Detection of prosthetic restorations with automated computer processing provides objective information to patients; in this manner, patients will be motivated to receive dental treatment, confident about the diagnosis of dentists, and less worried about dental operations [24]. Furthermore, AI technology may improve patient management and patient-clinician relationships [21]. AI-based systems may be useful tools for relieving the workload of dentists and auxiliary staff members. In addition, it can save clinicians’ time and assist them in deciding appropriate treatment plans. AI can also be used in student education. This would improve the student's ability to read and detect dental radiographic images.

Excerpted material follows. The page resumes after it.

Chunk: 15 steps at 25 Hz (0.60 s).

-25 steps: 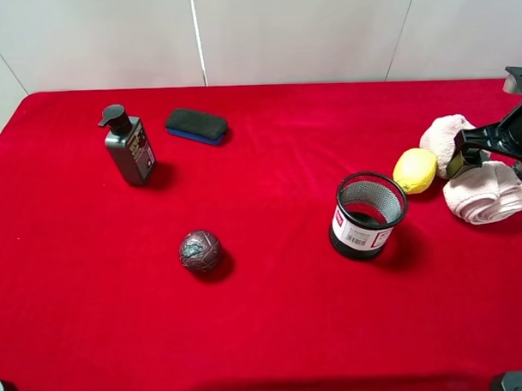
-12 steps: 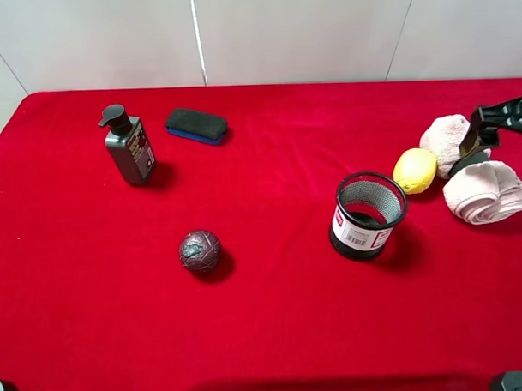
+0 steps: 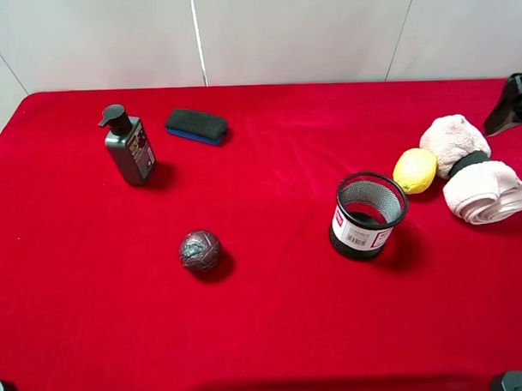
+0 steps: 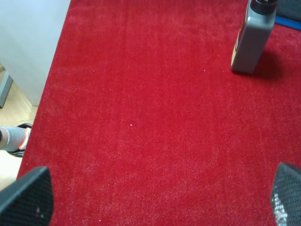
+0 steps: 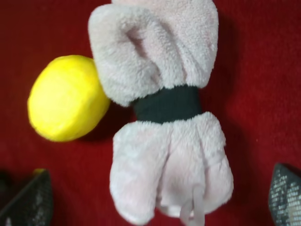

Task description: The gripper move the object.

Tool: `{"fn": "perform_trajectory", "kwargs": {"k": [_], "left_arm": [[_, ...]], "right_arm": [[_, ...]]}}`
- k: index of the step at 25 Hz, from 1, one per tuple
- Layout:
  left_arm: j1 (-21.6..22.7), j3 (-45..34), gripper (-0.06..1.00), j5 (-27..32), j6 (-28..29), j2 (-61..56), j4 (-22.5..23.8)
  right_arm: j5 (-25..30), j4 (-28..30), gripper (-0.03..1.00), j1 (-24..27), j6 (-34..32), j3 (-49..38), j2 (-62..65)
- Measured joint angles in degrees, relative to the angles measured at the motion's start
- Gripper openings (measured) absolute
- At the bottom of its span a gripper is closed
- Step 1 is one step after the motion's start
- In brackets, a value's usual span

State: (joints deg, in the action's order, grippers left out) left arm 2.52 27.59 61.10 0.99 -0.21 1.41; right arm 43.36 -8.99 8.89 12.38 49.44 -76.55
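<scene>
Fluffy pale-pink towel point(image 5: 164, 113), cinched by a black band, lies under the right hand's point(image 5: 157, 200) spread matte fingers.

The high camera looks down from the front on the whole red table point(image 3: 274, 332). My left wrist camera looks along the table's left edge toward the far-left corner, sharing the pump bottle point(image 4: 254, 37) with it. My right wrist camera looks straight down, close, near the right edge; both show the towel point(image 5: 162, 117) and lemon point(image 5: 66, 96).
</scene>
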Motion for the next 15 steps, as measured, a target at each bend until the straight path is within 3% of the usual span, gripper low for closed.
{"fn": "perform_trajectory", "kwargs": {"k": [5,15], "left_arm": [[0.00,0.00,0.91,0.00,0.00,0.00,0.00],[0.00,0.00,0.91,0.00,0.00,0.00,0.00]], "right_arm": [[6.01,-1.50,0.69,0.00,0.00,0.00,6.44],[12.24,-3.01,0.69,0.00,0.00,-1.11,21.39]]}}
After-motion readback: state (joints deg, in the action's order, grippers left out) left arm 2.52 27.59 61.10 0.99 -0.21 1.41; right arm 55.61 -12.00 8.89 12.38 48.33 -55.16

Considering these encouraging results, we propose that crowns and bridge restorations can be detected. With the development of additional software, the marginal fit of these prostheses can be examined. Owing to this AI program, the incidence of crown and bridge prostheses in patients can be compared. Future studies should be conducted in which teeth with crown and bridge prostheses and teeth without any restoration are comparable in terms of caries, periapical lesions, or the need for root canal treatment.

In conclusion, AI technologies in prosthodontics are useful in several ways. Prosthetic restorations were detected with high accuracy using the deep learning method. If panoramic images are used with oral photographic images obtained using intraoral scanners, better results can be obtained in terms of the detection of prosthetic restorations in clinics.

Data Availability

The data presented in this study are available on request from the corresponding author.

Conflicts of Interest

The authors declare that they have no conflicts of interest.